I tried giving it my last two years of blog content, and having it generate an audio overview with no additional prompts. The results are pretty thought-provoking.

“The Rest is History” podcast

A recent Economist article drew my attention to the “The Rest is History” podcast. I enjoyed multi-part series’ about Lord Byron and Martin Luther, as well as a one-parter about the Hapsburg monarchy.

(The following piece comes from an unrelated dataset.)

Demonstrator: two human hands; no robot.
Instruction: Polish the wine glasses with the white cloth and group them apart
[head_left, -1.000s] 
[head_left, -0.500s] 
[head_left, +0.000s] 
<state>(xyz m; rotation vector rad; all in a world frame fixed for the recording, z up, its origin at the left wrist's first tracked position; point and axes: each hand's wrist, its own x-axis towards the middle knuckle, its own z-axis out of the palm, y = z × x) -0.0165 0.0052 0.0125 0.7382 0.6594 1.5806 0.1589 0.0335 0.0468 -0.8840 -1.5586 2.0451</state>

With an eye to researching my long-term Sherlock Holmes / Isambard Kingdom Brunel pastiche, I am listening to their series on the Titanic. The first episode provides a bit of imagery that helps with understanding shipyards of the era and how they were perceived:

I saw churches of all dominations. Freemason, Orange lodges, wide streets, towering smokestacks, huge factories, crowded traffic. And out of the water, beyond the custom house, dimly seen through smoke and mist rose some huge shapeless thing which I found to be a shipbuilding yard where in 10,000 men were hammering iron and steel into great ocean liners… The noise of wheels and hoofs and cranks and spindles and steam hammers filled my ears and made my head ache.

The transcript leaves me a bit confused about the source of the quote. I think the transcript attributes it to Richard Davenport-Hines, but a full text search seems to place it in William Bulfin’s “Rambles in Eirinn.”

One of the main reasons it’s fun to have low-pressure writing projects like my Holmes pastiche and the STS-27/107 screenplay is that it both gives license and provides purpose for reading around the topic. “The Rest is History” is a nice resource for improving contextual understanding, and it’s a whole lot more pleasant to listen to during a bike ride than the news is.